Alston Meredith J, Autry Amy Meg, Wagner Sarah A, Allshouse Amanda A, Stephenson-Famy Alyssa
Departments of Obstetrics and Gynecology, University of Colorado School of Medicine and Denver Health Medical Center, Denver, Colorado, University of California, San Francisco School of Medicine, San Francisco, California, and University of Washington School of Medicine, Seattle, Washington; and Loyola University School of Medicine, Chicago, Illinois.
Obstet Gynecol. 2016 Oct;128 Suppl 1:17S-22S. doi: 10.1097/AOG.0000000000001573.
To describe the advising practices at medical schools and interview patterns among medical students pursuing obstetrics and gynecology residency training.
A voluntary, anonymous survey was distributed to all applicants interviewing for obstetrics and gynecology residency during the 2014-2015 cycle at the University of Colorado, University of Washington, University of California, San Francisco, and Loyola University. Demographic data were obtained. The survey explored student advising in the residency application process including number of applications and interviews recommended by advisors. Data are reported as percentage for each survey item and compared by select demographics using an exact χ.
Among 315 unique possible applicants, 73% (n=230) responded. Students were most commonly advised by the obstetrics and gynecology clerkship director (33%) with recommendations to apply to 21-30 programs (48%). Thirty-four percent of students applied to 21-30 programs, 32% to 31-40 programs, and 30% to greater than 40 programs. Students were advised (70%) and planned (55%) to interview at 10-14 programs. Concern over competitiveness of the applicant pool was the most important factor (31%) in determining the number of applications. The number of programs advised to or plan to interview at was greater for those in the couples match (P<.001).
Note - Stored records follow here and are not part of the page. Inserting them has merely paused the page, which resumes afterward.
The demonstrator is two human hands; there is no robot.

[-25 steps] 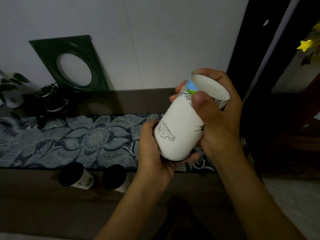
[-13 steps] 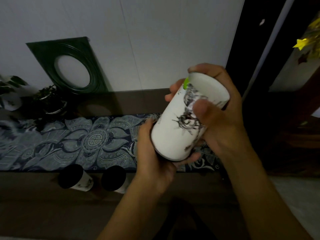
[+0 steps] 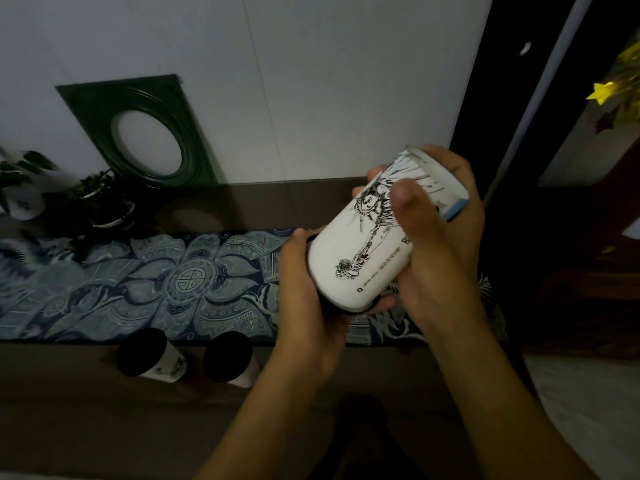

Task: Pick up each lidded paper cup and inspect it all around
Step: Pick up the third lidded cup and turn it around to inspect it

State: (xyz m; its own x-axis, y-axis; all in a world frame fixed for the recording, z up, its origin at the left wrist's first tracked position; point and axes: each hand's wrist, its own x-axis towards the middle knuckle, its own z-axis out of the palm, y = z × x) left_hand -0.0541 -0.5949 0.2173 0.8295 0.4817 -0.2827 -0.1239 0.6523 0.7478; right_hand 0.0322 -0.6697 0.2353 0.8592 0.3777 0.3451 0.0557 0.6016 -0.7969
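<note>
Above the desk [image 3: 86, 427], left hand [image 3: 308, 306] and right hand [image 3: 440, 244] both gripped a tilted white paper cup [image 3: 367, 251]; its contents stayed hidden.

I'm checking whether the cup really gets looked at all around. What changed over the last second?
The white paper cup was rotated about its own axis: the cloud sketch gave way to a tall black ink figure with small print. The left hand still cups its lidded end, and the right hand its base. The two black-lidded cups on the brown bench stayed put.
</note>
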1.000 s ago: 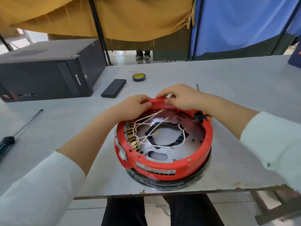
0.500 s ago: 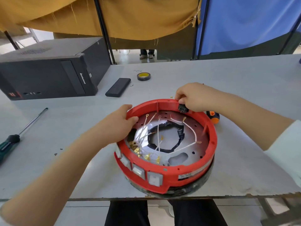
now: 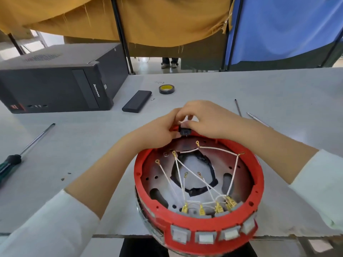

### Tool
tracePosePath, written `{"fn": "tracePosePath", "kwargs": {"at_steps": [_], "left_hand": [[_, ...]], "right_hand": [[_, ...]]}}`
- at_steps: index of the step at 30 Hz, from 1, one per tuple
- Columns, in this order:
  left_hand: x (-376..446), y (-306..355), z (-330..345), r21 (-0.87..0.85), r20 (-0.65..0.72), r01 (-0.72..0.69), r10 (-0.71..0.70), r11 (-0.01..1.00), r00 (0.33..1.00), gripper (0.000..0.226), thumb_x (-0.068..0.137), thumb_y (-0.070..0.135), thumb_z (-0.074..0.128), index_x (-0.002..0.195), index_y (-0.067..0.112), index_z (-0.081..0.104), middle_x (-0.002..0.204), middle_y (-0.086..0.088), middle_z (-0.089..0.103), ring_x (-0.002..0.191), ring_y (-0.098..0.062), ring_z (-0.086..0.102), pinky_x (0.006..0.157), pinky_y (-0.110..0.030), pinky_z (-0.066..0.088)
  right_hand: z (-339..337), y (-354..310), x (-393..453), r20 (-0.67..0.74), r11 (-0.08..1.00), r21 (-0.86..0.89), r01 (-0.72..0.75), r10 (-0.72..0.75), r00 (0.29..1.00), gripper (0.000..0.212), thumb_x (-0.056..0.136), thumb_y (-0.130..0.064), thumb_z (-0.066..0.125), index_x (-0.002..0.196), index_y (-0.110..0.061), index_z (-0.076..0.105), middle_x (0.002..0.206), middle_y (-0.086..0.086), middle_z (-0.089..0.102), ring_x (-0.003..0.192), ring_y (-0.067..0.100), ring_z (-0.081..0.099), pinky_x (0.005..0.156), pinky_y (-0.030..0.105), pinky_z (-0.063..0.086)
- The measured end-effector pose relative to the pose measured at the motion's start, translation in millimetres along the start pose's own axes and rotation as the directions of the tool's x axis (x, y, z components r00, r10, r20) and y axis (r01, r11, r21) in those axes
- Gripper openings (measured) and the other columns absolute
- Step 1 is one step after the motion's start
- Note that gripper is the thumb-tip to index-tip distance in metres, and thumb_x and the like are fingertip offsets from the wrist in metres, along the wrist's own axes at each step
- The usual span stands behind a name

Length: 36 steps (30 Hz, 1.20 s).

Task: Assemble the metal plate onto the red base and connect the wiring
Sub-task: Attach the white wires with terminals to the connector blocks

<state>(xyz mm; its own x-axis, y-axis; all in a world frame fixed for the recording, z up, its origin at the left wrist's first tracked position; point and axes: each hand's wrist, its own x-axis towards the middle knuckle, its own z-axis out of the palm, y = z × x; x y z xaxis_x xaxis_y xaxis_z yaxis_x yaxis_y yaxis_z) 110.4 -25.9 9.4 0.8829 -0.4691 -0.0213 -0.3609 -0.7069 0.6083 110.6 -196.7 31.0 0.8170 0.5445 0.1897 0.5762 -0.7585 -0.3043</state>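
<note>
Grey table (image 3: 241,89) bears red base (image 3: 258,184), switches facing the person.

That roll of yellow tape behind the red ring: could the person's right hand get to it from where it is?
Probably yes. The tape roll lies in the open on the table, beyond the right hand, with nothing between them, but that hand is busy pinching a small black part.

Screwdriver (image 3: 11,162) handle cut off at left edge; fingers' (image 3: 187,125) grip unclear
</note>
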Motion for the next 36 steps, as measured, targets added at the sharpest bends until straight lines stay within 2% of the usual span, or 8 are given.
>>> {"fn": "tracePosePath", "kwargs": {"at_steps": [5,10,15,20,23,28,32,36], "left_hand": [[6.3,-13.6,-7.3,0.041,-0.069,0.071,-0.068,0.997,0.995,0.051,0.096,0.0,0.048,0.139,0.029,0.046,0.133,0.004,0.057,0.113,-0.012,0.052,0.093,-0.02,0.035],[12.7,-15.0,-10.1,0.071,-0.063,0.083,-0.079,0.994,0.995,0.05,0.095,-0.003,0.046,0.136,0.025,0.051,0.131,0.003,0.058,0.121,-0.017,0.051,0.099,-0.025,0.036],[18.5,-13.5,-9.3,0.05,-0.026,0.05,-0.048,0.998,0.998,0.05,0.094,-0.004,0.045,0.134,0.025,0.052,0.128,0.003,0.06,0.116,-0.016,0.052,0.098,-0.027,0.039],[23.2,-14.6,-5.9,-0.053,-0.027,0.026,-0.027,0.998,0.999,0.048,0.093,-0.005,0.048,0.13,0.025,0.057,0.123,0.006,0.063,0.114,-0.012,0.055,0.098,-0.022,0.041],[22.5,-19.2,-5.6,-0.085,-0.048,0.022,-0.026,0.996,0.999,0.045,0.094,0.001,0.05,0.123,0.034,0.059,0.113,0.014,0.063,0.106,-0.006,0.055,0.082,-0.005,0.037],[21.5,-20.6,-4.1,-0.127,-0.047,-0.005,-0.001,0.992,0.999,0.043,0.096,0.003,0.049,0.122,0.035,0.058,0.119,0.013,0.064,0.112,-0.007,0.056,0.095,-0.022,0.04],[22.5,-22.4,-4.0,-0.111,-0.042,0.0,-0.005,0.994,0.999,0.046,0.096,0.002,0.049,0.125,0.036,0.058,0.117,0.018,0.062,0.108,-0.001,0.053,0.079,0.003,0.032],[21.9,-21.4,-4.3,-0.135,-0.047,0.012,-0.018,0.991,0.999,0.044,0.097,0.004,0.049,0.125,0.036,0.059,0.117,0.017,0.063,0.109,-0.002,0.054,0.084,-0.006,0.037]], "right_hand": [[2.8,-1.8,-19.4,-0.121,0.976,0.214,0.031,-0.005,0.993,0.016,0.087,-0.012,0.06,0.092,-0.026,0.066,0.094,-0.007,0.062,0.083,0.004,0.054,0.075,0.013,0.041],[17.6,1.8,-24.3,0.107,0.991,-0.127,0.051,-0.037,0.994,0.027,0.088,-0.034,0.064,0.114,-0.029,0.063,0.112,-0.013,0.056,0.108,0.005,0.048,0.089,0.027,0.042],[11.2,-0.8,-8.9,0.07,0.974,-0.228,0.022,-0.006,0.998,0.019,0.088,-0.046,0.059,0.105,-0.04,0.064,0.1,-0.014,0.06,0.102,0.01,0.051,0.075,0.034,0.045],[19.1,1.2,-13.1,-0.092,1.0,0.019,0.013,-0.011,0.996,0.006,0.086,-0.033,0.056,0.08,-0.031,0.055,0.068,-0.015,0.049,0.076,0.002,0.046,0.065,0.027,0.035],[19.7,5.4,-16.2,-0.201,0.984,0.168,-0.062,0.096,0.975,0.014,0.084,-0.044,0.054,0.08,-0.031,0.055,0.061,-0.009,0.049,0.076,0.003,0.047,0.063,0.025,0.039],[16.8,4.1,-13.4,-0.277,0.948,0.311,-0.075,0.165,0.946,0.008,0.087,-0.03,0.062,0.093,-0.031,0.066,0.068,-0.007,0.057,0.085,0.004,0.048,0.07,0.011,0.037],[15.0,4.3,-15.9,-0.218,0.892,0.448,-0.063,0.178,0.96,0.015,0.087,-0.019,0.062,0.087,-0.035,0.063,0.082,-0.016,0.065,0.087,0.0,0.057,0.074,0.006,0.038],[14.5,4.0,-16.2,-0.137,0.823,0.563,-0.081,0.189,0.972,0.017,0.091,-0.012,0.06,0.088,-0.028,0.063,0.077,-0.015,0.07,0.075,-0.001,0.064,0.07,0.004,0.042]]}}
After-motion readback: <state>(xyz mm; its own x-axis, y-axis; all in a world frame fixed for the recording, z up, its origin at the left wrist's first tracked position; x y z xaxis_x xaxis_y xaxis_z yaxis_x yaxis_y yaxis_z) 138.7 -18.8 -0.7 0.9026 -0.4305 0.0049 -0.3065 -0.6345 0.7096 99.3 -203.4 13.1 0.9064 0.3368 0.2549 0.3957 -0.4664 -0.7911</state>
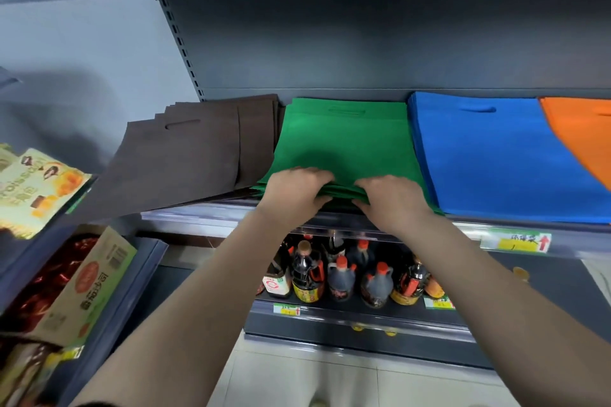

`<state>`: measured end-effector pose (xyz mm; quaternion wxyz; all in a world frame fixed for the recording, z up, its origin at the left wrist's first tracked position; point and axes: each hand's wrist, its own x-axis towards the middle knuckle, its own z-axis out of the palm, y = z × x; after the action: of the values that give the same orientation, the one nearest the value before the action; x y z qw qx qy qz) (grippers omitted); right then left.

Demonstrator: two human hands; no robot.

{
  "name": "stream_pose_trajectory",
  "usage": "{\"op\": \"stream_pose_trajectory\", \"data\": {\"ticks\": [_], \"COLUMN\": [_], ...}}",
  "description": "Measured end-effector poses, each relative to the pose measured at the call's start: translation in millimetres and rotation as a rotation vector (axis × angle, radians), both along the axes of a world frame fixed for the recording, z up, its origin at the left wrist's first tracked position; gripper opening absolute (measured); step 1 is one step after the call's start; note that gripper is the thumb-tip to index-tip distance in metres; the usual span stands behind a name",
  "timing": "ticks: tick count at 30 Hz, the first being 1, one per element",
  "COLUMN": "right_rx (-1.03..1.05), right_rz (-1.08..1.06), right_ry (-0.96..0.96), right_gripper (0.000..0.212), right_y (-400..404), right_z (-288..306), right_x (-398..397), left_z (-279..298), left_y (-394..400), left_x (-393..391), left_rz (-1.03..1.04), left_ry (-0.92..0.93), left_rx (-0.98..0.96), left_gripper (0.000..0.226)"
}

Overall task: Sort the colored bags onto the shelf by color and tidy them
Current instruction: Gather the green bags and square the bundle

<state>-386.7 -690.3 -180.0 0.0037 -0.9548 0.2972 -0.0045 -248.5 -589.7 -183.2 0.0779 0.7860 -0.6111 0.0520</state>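
Grey metal shop shelf point(330, 220): left hand point(294, 190) and right hand point(393, 200) fingers curl over stacked flat green fabric bags point(344, 139), gripping the front edge.

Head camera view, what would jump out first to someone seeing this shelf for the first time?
The row of flat bag stacks on the middle shelf: brown bags fanned out at the left, then green bags, blue bags and orange bags at the right edge. Next, the left hand and right hand gripping the green stack's front edge. Below sit dark sauce bottles.
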Motion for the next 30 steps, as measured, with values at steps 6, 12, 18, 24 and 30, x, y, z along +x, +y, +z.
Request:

Medical students pursuing obstetrics and gynecology are most likely to be advised by obstetrics and gynecology clerkship directors and concern over the competitiveness of the applicant pool results in students applying to large numbers of programs. This practice may adversely affect the obstetrics and gynecology match process for both programs and applicants through the requirements of managing additional applications and potentially needing to complete a greater number of interviews.
描述医学院校的指导做法以及申请妇产科住院医师培训的医学生的面试模式。
向科罗拉多大学、华盛顿大学、加利福尼亚大学旧金山分校和洛约拉大学在2014 - 2015学年申请妇产科住院医师培训面试的所有申请人发放了一份自愿、匿名的调查问卷。收集了人口统计学数据。该调查探讨了住院医师申请过程中的学生指导情况,包括导师建议的申请数量和面试数量。每个调查项目的数据以百分比形式报告,并使用精确χ检验按选定的人口统计学特征进行比较。
在315名可能的独特申请人中,73%(n = 230)做出了回应。学生最常得到妇产科实习主任的指导(33%),他们建议申请21 - 30个项目(48%)。34%的学生申请了21 - 30个项目,32%申请了31 - 40个项目,30%申请了超过40个项目。70%的学生得到建议并计划(55%)参加10 - 14个项目的面试。对申请人竞争激烈程度的担忧是决定申请数量的最重要因素(31%)。参与夫妻配对的学生被建议或计划参加面试的项目数量更多(P <.001)。
申请妇产科住院医师培训的医学生最有可能得到妇产科实习主任的指导,对申请人竞争激烈程度的担忧导致学生申请大量项目。这种做法可能会对项目和申请人的妇产科配对过程产生不利影响,因为需要处理额外的申请,并且可能需要完成更多的面试。